I didn’t intentionally pick Ubuntu, my pc went shit and I needed to install some os and the only one I had available in a usb was Ubuntu noble.
Laptop specs: I think a 7th gen inter i5, 8 GBs of ram and (the issue) a 125 GB M2.Sata SSD
I’m not really going to play games on it, it’s one of those weird laptops that folds and can use a stylus.
So what would you suggest for something light in size and good with a stylus.
I would go Debian for stability.
I like fedora since it updates a little more frequently than Debian, but it isn’t a full on rolling release. I used opensuse tumbleweed for a while and it broke on me several times.
I also used arch for a while, but I’m a dad to young children and I just don’t have the time to fuck around with my OS anymore. When I have time to work on my personal dev projects, I just want to drop into tmux, launch neovim and go. After some distro hopping I landed on Fedora with KDE for my desktop and gnome on my laptop. I also have an old netbook running antix with iceWM and an old thinkpad running fedora i3. The latter 2 machines are my hard focus machines.
Yeah, Fedora is a really sane and stable distro in my experience.
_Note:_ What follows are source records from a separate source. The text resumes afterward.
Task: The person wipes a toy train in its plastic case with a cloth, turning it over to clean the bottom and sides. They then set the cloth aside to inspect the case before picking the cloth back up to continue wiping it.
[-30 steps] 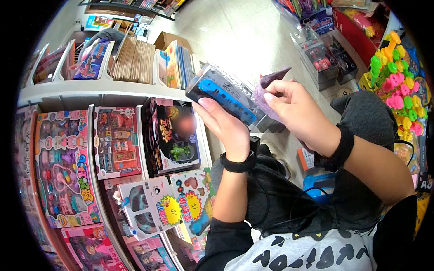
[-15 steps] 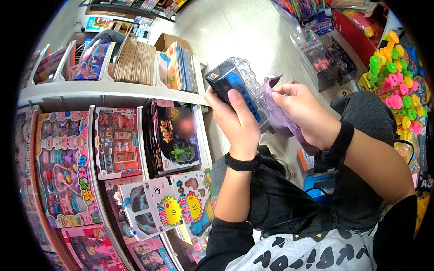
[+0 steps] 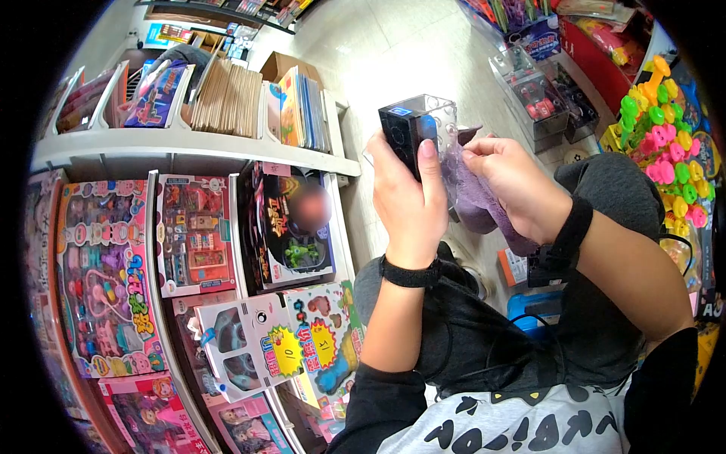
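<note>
My left hand (image 3: 408, 208) is wrapped round a clear plastic display case (image 3: 441, 110) with a black base, raised in front of me. Something blue, perhaps a toy car, shows inside; its shape is mostly hidden. The base faces up and to the left, with the thumb across its near side. In my right hand (image 3: 525, 189) a purple cloth (image 3: 484, 204) is pinched between thumb and fingers. The cloth touches the right side of the clear cover and hangs down below the hand.
Boxed toys (image 3: 106, 280) fill the shelf unit on my left, with thin books (image 3: 299, 113) on its top ledge. More clear cases (image 3: 537, 94) stand on the floor beyond my right hand. Colourful plastic toys (image 3: 665, 144) hang at the right. A blue container (image 3: 533, 310) lies between my legs.
The display case has turned in my left hand, so more of its black base shows and less of the blue thing inside. The left hand has shifted slightly right; the right hand has barely moved.
</note>
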`<control>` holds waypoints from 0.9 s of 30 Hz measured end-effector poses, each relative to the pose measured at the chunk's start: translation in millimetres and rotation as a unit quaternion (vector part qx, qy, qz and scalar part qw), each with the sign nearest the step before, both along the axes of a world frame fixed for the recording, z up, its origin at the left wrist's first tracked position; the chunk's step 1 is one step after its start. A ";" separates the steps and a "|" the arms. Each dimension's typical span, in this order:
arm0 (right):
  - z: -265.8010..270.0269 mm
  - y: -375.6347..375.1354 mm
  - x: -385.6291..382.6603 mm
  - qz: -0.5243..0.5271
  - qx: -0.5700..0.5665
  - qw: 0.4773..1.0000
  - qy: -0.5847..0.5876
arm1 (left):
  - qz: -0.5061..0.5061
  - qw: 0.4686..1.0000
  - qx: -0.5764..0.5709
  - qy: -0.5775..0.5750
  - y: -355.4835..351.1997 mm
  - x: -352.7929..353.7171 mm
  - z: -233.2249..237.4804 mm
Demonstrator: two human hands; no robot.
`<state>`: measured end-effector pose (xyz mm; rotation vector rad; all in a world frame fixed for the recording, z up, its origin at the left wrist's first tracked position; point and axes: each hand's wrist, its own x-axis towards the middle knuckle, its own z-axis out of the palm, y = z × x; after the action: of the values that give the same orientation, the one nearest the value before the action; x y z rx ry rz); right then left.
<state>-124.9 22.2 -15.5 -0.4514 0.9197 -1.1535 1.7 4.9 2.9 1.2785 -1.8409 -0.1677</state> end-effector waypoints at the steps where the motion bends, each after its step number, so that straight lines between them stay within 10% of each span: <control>1: -0.8 -0.4 0.0 0.000 0.005 1.000 0.003 | -0.001 1.000 0.008 -0.013 0.5 -0.4 0.8; 27: 7.1 -0.5 1.4 -0.016 0.029 0.999 -0.019 | 0.004 0.994 0.018 -0.112 6.4 0.8 12.4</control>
<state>-123.5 21.8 -8.5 -0.3684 0.9283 -1.1574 2.5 11.3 15.3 1.3763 -2.0297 -0.0550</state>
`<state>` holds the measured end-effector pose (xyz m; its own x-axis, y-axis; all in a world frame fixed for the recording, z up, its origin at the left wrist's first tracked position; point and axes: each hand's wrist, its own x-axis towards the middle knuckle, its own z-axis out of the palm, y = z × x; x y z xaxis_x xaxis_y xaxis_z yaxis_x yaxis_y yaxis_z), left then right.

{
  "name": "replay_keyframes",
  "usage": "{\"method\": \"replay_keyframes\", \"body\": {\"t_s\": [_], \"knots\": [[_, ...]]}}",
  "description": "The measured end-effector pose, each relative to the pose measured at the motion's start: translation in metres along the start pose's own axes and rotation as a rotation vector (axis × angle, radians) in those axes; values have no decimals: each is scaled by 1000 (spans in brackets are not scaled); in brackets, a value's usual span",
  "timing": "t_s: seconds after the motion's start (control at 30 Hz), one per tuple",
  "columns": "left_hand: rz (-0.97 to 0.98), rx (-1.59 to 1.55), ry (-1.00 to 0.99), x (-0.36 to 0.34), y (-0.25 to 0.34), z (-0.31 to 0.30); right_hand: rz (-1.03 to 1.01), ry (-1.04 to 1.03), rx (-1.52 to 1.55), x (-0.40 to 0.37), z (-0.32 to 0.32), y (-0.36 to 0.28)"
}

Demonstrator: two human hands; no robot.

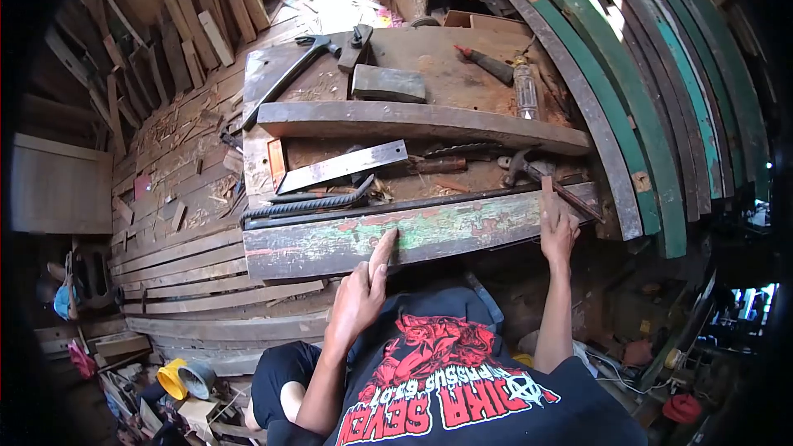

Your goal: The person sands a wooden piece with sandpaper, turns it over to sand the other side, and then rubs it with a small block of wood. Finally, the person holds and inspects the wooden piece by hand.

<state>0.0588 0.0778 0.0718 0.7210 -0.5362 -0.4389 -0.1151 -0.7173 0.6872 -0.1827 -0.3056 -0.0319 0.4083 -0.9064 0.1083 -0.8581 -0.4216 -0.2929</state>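
Observation:
My left hand touches the near long side of a board with peeling green and grey paint; its index finger is stretched out and nothing shows in it. Over the right part of that board is my right hand, index finger extended and the others partly bent, with no object visible in it. A claw hammer lies just beyond, its handle passing behind my right fingers. Behind the painted board lie a try square with a metal blade and orange-edged stock, and a bent ribbed steel bar.
A long plank crosses the workbench. Beyond it lie another claw hammer, a rectangular block and a clear-handled screwdriver. Curved green boards stand at the right. Offcuts and shavings litter the floor at left.

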Motion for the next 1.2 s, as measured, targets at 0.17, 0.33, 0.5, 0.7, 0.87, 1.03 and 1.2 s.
{"method": "replay_keyframes", "body": {"t_s": [0.17, 0.33, 0.5, 0.7, 0.87, 1.03, 1.2], "knots": [[-65, -26, -24, -3, -7, 18, -18, -67, 58, -1, -21, -22], [-43, -295, -35, 2, -40, 39, -12, -139, 477, -8, -29, -70], [-305, -793, -301, 0, -37, 35, 31, -712, 915, -37, -20, -152], [-509, -1200, -268, 5, -6, 35, 198, -1160, 1201, -72, -35, -222], [-525, -1627, -556, 13, -27, 41, 65, -1224, 1059, -91, -17, -231], [-640, -1698, -558, 9, -21, 46, -77, -1116, 946, -87, -13, -237], [-650, -1851, -618, 6, -14, 36, -215, -1050, 795, -86, -29, -252]]}}
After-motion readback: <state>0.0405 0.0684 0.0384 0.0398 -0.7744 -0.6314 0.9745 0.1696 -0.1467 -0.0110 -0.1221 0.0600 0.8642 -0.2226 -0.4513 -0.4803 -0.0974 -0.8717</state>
It supports almost everything that can be supported, I have never had to hunt down fixes for malfunctioning hardware.
Whenever I have to install linux somewhere, it’s either Fedora or Debian depending on how often I want to open the machine. I’m already used to both the distros and their package managers, and both always “just work” for my purposes.
Third for fedora. IMO the new “it just works” distro in place of Ubuntu - but a little more current than Debian.
Big 2nd for Fedora. Fedora isn’t Debian stable but isn’t exactly unstable either, and I think having fresher packages in your main repo is worth it.
3rd for Fedora. Stylus support is great on the latest stable KDE Plasma release. So, I would go for that.